Dataset items
***

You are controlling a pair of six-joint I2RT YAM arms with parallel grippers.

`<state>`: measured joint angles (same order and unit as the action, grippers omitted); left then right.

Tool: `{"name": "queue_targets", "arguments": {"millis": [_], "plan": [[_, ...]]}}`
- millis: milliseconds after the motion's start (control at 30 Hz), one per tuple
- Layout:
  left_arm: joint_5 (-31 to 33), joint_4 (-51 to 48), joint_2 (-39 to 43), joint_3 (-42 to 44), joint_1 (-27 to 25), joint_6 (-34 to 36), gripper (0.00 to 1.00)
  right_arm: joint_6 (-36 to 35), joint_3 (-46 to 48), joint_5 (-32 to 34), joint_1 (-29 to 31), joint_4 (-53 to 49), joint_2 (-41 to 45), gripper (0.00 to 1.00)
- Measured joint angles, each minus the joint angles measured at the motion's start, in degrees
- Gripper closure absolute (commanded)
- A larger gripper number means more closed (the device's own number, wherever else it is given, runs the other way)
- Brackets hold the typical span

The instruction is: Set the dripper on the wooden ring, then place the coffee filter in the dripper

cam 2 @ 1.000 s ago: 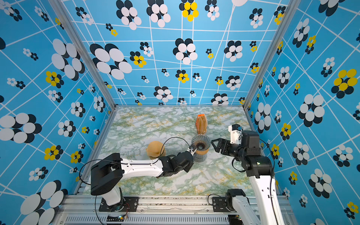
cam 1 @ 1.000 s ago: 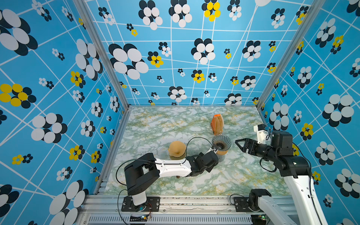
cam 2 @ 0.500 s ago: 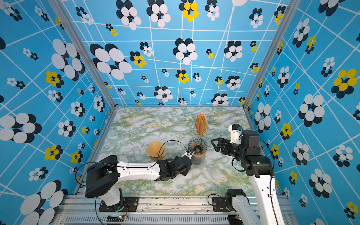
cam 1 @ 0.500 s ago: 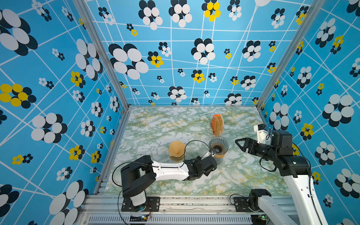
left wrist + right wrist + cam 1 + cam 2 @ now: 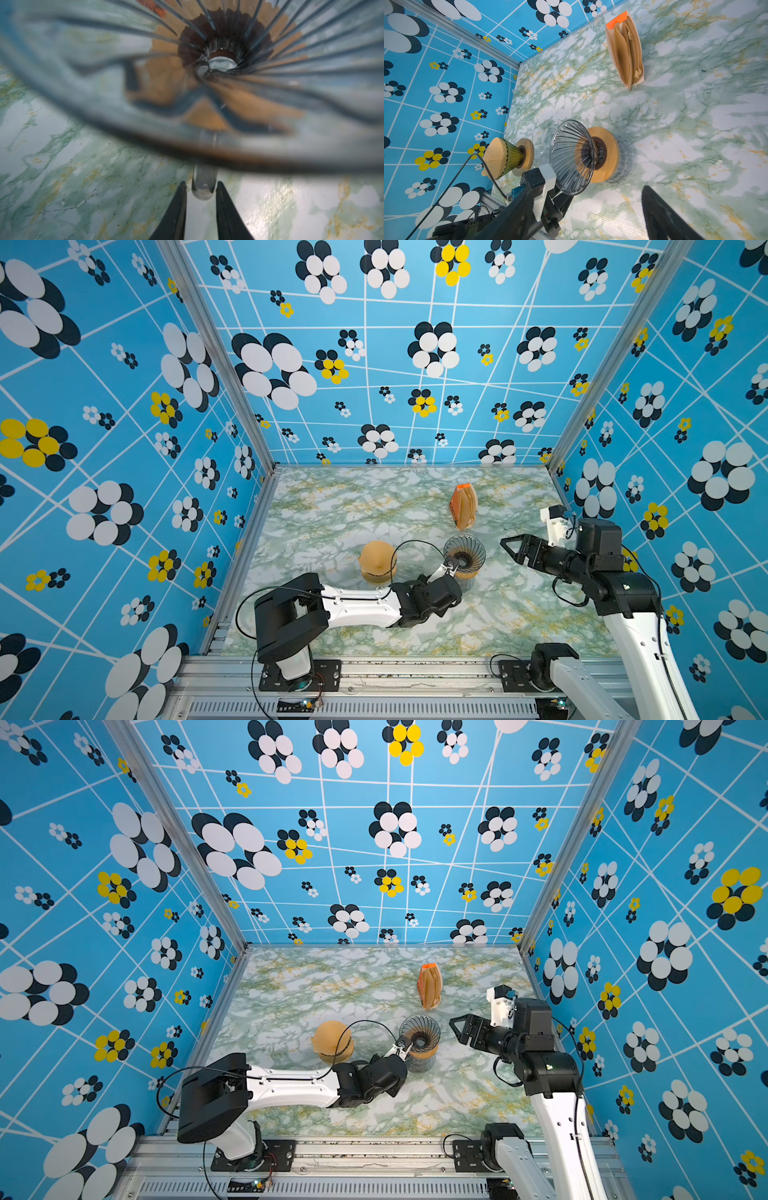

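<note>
Near the middle of the green-veined marble tabletop (image 5: pixel 332 506) stands the clear ribbed glass dripper (image 5: pixel 464 549) on a round wooden collar (image 5: pixel 609 153); the left gripper (image 5: pixel 451 567) sits at its near-left side, black fingers (image 5: pixel 178 207) narrowly parted astride the clear glass handle (image 5: pixel 202 187), though whether they press it cannot be told; the right gripper (image 5: pixel 510 551) hovers just right of the dripper, jaws wide, holding nothing; the brown paper coffee filters (image 5: pixel 464 506) stand bunched in an orange-topped holder (image 5: pixel 614 22) farther back, apart from the dripper.
</note>
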<state>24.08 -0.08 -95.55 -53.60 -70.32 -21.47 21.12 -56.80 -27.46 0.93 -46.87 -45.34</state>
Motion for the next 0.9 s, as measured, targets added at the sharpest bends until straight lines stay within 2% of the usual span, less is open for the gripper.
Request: {"name": "queue_targets", "arguments": {"millis": [100,233,300,367,467,733,900], "plan": [[0.04,-0.55,1.77,0.00,-0.13,-0.11,0.59,0.76,0.24,-1.62,0.00,0.72,-0.74,0.25],[0.42,-1.79,4.63,-0.02,-0.22,-0.17,0.58,1.29,1.11,-3.56,0.00,1.25,-2.84,0.35],[0.37,-2.89,6.10,-0.17,-0.26,-0.17,0.58,1.70,1.22,-4.20,0.02,1.27,-3.98,0.39],[0.00,-4.39,7.45,-0.87,-0.26,-0.22,0.52,2.03,1.36,-4.59,0.26,1.60,-4.98,0.40],[-2.23,-7.37,9.35,-2.89,0.04,-1.05,0.52,2.27,2.14,-4.96,1.07,3.02,-6.32,0.43],[-16.33,-11.50,15.26,-6.64,5.57,-4.13,0.52,4.52,5.77,-6.69,2.60,8.17,-10.64,0.53],[-27.34,-10.62,17.62,-5.31,13.00,-10.43,0.49,4.66,5.77,-7.28,3.21,10.45,-12.41,0.58]]}}
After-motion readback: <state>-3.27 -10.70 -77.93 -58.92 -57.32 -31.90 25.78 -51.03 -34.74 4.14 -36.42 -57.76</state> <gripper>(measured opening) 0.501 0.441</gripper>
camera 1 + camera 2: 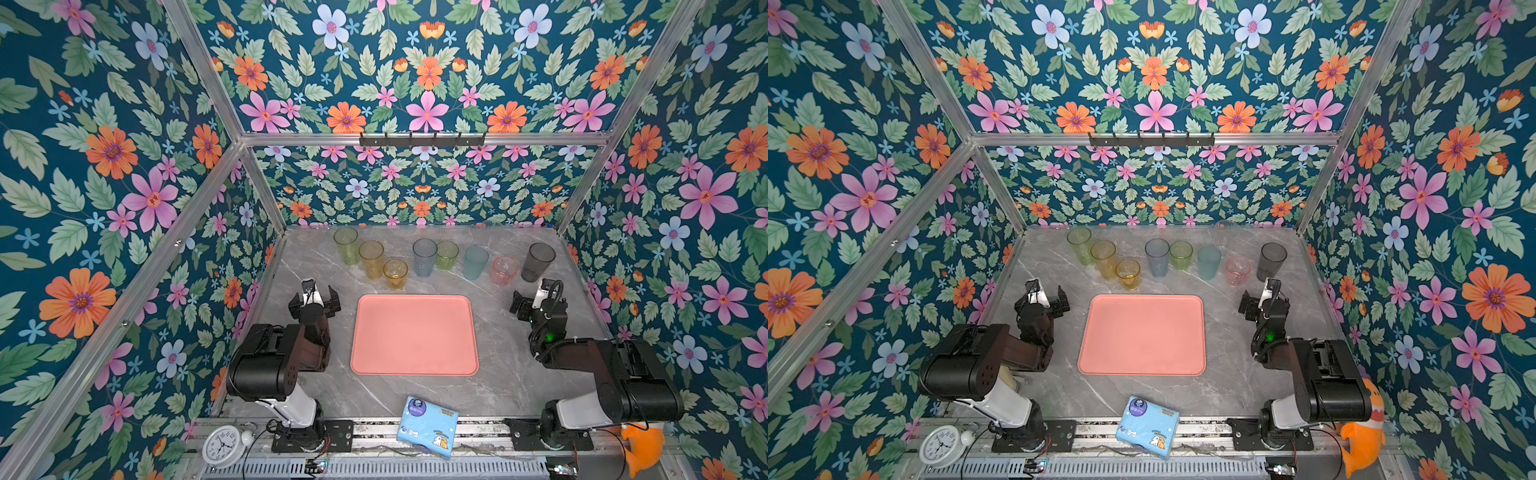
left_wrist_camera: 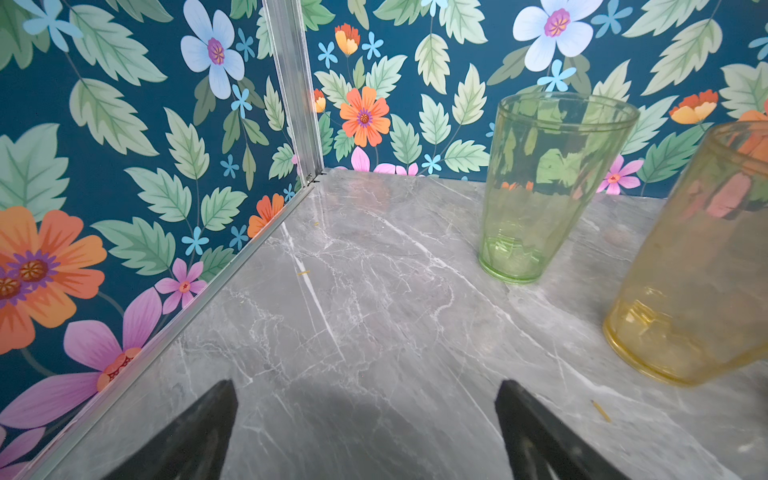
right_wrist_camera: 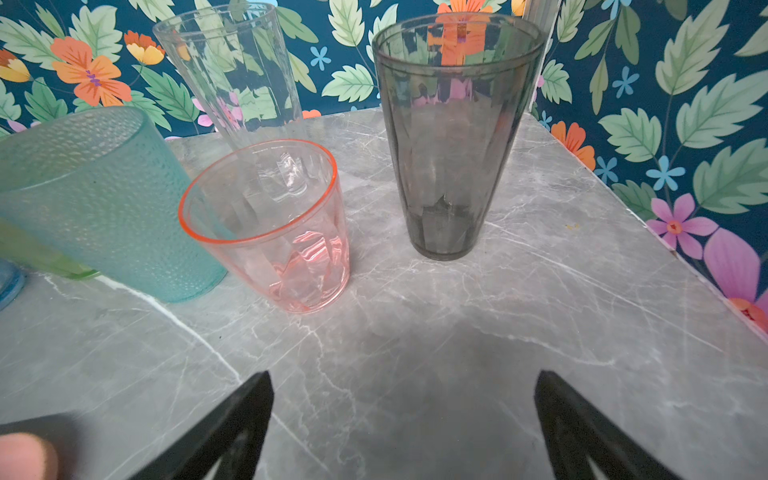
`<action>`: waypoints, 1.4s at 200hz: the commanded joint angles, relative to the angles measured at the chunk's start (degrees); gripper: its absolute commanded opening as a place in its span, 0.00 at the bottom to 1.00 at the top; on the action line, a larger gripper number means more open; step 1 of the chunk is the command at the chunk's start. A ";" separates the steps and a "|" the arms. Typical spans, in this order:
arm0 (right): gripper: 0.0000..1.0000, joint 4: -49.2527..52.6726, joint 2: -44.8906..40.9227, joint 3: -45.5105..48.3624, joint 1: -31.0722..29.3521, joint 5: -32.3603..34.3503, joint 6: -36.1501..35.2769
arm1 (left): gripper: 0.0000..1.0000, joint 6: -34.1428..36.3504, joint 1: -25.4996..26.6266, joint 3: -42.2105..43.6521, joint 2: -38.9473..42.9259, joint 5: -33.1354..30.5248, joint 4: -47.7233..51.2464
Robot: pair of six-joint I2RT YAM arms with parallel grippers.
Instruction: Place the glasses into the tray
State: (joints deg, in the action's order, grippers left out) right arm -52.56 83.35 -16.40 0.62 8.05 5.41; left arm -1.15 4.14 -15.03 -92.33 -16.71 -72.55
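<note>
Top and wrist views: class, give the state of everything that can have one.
tray: lying flat, empty.
yellow-green glass: upright, outside tray.
tall amber glass: upright, outside tray.
short amber glass: upright, outside tray.
blue-grey glass: upright, outside tray.
green glass: upright, outside tray.
teal glass: upright, outside tray.
pink glass: upright, outside tray.
smoky grey glass: upright, outside tray.
clear glass: upright, outside tray.
left hand: open, empty.
right hand: open, empty.

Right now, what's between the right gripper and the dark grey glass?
Only bare tabletop, shown in the right wrist view, separates the right gripper from the dark grey glass.
</note>
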 commanded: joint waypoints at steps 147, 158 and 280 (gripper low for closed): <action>0.93 62.76 -29.80 -20.72 -3.38 -2.76 24.76 | 1.00 -15.76 5.85 -11.40 28.57 -11.40 45.30; 0.93 62.65 -29.12 -22.33 -3.37 -10.42 25.57 | 1.00 -21.38 5.88 -14.05 28.94 -10.38 52.55; 0.86 63.69 -15.38 -35.56 -17.11 -29.18 27.01 | 0.99 -30.43 12.68 -19.61 24.73 20.98 76.80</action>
State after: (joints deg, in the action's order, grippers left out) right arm 12.36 66.94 -51.29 -14.96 -19.99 31.92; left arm -32.64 14.39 -36.49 -67.13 -1.76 0.67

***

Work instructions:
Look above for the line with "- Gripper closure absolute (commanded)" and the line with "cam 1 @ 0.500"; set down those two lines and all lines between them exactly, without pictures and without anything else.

Worked solution:
- Gripper closure absolute (commanded)
- A larger gripper number means more closed (the device's own number, wherever else it is given, runs the other way)
- Brackets hold the typical span

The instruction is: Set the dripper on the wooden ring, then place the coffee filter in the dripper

cam 2 @ 1.000 s ago: 
cam 1 @ 1.000 s ago: 
cam 2 @ 0.500 s ago: 
cam 1 @ 0.500 s ago: 

No more is needed for this answer.